The likely decision to ban social media has been discussed in security review meetings chaired by Chief Minister Mehbooba Mufti, sources said. Even some PDP leaders, according to these sources, have advised the chief minister to snap internet for some time, as social networking sites have been utilized to mobilise crowds recently.
Mobile Internet has been cut in Kashmir multiple times. The longest internet shutdown was for about 6 months from July to January, although mobile internet services on postpaid were restored a little earlier in November 2016.
For around a month, the only mobile service functional in the Valley was BSNL while pre-paid services of all cellular companies were restored after a span of three months on October 15 last year.
The mobile internet service for post-paid connections was restored on November 19 last year after a gap of about five months. Similarly, mobile internet services for prepaid connections were restored in Kashmir on January 27, six months after they were suspended.
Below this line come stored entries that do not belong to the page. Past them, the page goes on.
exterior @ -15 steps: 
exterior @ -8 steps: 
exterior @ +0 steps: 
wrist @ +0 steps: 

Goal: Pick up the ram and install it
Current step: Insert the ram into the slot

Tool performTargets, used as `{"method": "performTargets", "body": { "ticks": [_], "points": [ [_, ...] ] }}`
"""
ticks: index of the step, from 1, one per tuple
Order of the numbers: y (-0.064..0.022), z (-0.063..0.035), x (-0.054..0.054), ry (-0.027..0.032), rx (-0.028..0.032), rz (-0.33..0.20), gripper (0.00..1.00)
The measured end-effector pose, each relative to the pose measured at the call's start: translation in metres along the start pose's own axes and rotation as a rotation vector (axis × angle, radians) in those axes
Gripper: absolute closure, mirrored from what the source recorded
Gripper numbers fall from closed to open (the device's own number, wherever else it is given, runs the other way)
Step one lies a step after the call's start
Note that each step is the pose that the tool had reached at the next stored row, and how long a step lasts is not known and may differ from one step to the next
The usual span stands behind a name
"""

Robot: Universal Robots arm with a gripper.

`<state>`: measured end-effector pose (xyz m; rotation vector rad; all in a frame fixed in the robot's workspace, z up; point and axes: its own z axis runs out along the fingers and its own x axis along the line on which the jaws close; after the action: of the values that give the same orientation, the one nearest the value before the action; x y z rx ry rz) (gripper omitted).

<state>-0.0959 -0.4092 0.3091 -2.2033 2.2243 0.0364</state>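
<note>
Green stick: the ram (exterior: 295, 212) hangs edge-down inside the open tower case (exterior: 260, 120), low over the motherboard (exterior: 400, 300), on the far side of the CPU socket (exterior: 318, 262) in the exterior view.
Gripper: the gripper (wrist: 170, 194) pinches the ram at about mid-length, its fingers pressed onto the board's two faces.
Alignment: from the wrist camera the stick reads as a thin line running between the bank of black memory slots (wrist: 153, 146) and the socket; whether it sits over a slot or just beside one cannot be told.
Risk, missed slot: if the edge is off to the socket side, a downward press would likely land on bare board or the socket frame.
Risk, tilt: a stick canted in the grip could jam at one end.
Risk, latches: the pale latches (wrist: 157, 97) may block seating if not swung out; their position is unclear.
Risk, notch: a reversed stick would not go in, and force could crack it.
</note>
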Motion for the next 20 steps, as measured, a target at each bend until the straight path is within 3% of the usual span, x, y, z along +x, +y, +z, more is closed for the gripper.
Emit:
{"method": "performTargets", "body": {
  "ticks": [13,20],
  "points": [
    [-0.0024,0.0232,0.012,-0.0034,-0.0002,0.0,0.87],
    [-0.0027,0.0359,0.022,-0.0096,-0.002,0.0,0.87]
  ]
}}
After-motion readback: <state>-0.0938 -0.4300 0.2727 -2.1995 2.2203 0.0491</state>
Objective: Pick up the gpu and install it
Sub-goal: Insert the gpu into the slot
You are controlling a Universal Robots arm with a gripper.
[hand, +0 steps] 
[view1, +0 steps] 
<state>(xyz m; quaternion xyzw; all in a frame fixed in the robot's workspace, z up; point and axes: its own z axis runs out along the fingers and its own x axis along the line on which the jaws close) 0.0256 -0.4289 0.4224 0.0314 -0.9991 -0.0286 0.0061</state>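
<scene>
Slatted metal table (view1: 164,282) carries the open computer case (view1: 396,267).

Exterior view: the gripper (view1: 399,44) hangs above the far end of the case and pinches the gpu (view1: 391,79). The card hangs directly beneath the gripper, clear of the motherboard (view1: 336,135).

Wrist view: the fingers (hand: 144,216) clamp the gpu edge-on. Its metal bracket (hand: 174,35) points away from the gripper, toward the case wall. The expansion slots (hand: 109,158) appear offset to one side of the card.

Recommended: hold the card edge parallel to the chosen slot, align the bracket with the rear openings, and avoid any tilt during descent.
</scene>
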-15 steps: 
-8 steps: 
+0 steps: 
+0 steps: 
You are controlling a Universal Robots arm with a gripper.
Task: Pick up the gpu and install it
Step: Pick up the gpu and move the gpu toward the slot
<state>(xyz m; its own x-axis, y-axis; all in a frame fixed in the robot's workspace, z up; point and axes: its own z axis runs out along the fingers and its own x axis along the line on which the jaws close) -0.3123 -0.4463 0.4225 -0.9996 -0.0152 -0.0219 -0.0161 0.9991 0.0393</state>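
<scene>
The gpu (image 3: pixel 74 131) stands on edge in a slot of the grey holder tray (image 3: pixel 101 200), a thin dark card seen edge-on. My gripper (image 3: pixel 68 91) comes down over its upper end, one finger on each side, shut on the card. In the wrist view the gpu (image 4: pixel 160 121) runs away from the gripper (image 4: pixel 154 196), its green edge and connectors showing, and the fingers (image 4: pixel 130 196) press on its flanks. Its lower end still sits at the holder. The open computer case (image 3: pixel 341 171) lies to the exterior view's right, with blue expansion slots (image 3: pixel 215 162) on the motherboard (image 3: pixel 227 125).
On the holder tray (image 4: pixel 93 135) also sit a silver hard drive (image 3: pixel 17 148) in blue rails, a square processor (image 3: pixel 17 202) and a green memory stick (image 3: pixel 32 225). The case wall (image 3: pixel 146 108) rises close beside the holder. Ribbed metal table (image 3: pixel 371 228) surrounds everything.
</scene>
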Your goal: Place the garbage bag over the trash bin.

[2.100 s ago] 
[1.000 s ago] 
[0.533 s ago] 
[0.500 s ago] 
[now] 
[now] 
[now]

Mobile internet services were snapped for the second time across Kashmir this month. However 2G services were spared from the shutdown.
Internet shutdowns only led to increased social tension among the public. The inability to communicate creates an environment of fear, rather than addresses it, as people lose the ability to communicate with friends and family, via email and messaging, and also lose access to information via news websites and social media
Experts say, Internet shutdowns only led to increased social tension among the public. The inability to communicate creates an environment of fear, rather than addresses it, as people lose the ability to communicate with friends and family, via email and messaging, and also lose access to information via news websites and social media, writes Shashidhar KJ.
Shutting down access to communications (the ability to transmit and receive speech) is a suspension of fundamental rights and should be used in the rarest of cases. But frequently, authorities resort to internet shutdowns because of their inability to control a situation, he wrote on Medianama.